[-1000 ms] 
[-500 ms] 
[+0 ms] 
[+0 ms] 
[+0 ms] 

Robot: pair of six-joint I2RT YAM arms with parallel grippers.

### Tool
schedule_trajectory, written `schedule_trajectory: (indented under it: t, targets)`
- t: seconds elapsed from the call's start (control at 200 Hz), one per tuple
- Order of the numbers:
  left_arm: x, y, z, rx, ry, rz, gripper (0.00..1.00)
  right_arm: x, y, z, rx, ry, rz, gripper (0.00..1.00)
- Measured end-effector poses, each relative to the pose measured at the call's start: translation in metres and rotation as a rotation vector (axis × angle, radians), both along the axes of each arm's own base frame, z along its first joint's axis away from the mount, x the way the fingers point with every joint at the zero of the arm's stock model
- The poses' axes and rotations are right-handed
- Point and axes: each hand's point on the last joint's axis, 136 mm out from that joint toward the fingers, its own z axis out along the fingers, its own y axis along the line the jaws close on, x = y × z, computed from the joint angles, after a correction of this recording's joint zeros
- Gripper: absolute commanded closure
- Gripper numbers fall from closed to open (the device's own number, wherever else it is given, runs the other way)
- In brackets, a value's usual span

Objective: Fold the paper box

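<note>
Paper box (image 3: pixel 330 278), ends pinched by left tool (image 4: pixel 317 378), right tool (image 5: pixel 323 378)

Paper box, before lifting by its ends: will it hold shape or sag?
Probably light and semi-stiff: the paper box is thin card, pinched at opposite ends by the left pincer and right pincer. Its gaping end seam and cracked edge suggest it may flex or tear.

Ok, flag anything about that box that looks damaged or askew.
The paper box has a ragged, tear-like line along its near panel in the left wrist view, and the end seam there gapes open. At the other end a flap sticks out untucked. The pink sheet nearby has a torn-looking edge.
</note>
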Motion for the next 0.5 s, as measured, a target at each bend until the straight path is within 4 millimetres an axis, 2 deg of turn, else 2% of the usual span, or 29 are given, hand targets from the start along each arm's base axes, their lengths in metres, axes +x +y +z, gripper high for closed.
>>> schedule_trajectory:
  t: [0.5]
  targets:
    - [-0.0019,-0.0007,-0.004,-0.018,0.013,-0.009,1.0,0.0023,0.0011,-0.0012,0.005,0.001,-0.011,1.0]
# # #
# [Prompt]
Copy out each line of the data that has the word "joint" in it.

# [Answer to the problem]
Robot: pair of six-joint I2RT YAM arms with parallel grippers.
- Measured end-effector poses, each relative to the pose measured at the call's start: translation in metres and rotation as a rotation vector (axis × angle, radians), both along the axes of each arm's own base frame, z along its first joint's axis away from the mount, x the way the fingers point with every joint at the zero of the arm's stock model
- Point and axes: each hand's point on the last joint's axis, 136 mm out from that joint toward the fingers, its own z axis out along the fingers, its own y axis along the line the jaws close on, x = y × z, computed from the joint angles, after a correction of this recording's joint zeros

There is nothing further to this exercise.